Musharraf and David Miliband discussed the war on terror and other issues during their meeting in Islamabad, Foreign Ministry spokesman Mohammed Sadiq said. Miliband, on a two-day visit to Pakistan, then went to see new Pakistani Prime Minister Yousaf Raza Gilani.
On Sunday, Miliband visited Peshawar, capital of North West Frontier Province, where he met with officials and relatives of people killed in militant attacks.
Pakistan's regions bordering Afghanistan are a hotbed for militants said to orchestrate attacks against the Western-backed Afghan government. British troops are part of a NATO mission helping fight the Taliban-led insurgency in Afghanistan's volatile south.
In Pakistan, the militants have been blamed for dozen of attacks, including the suicide bombing that killed former Prime Minister Benazir Bhutto in December. But the newly installed Pakistani government, led by Bhutto loyalists, has rebuked Musharraf's unpopular tactics of using the military to crack down on militants.

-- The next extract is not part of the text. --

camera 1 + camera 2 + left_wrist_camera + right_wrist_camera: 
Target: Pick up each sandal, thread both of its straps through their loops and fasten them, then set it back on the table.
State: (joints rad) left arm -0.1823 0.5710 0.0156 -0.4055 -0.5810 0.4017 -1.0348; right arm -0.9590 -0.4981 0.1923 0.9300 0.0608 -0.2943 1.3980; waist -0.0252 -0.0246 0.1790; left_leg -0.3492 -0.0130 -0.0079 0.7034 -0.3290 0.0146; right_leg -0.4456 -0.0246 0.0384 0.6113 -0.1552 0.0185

Gilani's government has offered to negotiate with militants who commit to nonviolence.
At a news conference in Peshawar yesterday, Miliband backed the approach, stressing the need for parties to lay down arms.
"We should negotiate with those who are willing to negotiate. We should reconcile with those who are willing to reconcile," he said. "I think it is important to make sure to find them a place in the political process those who are willing to renounce violence.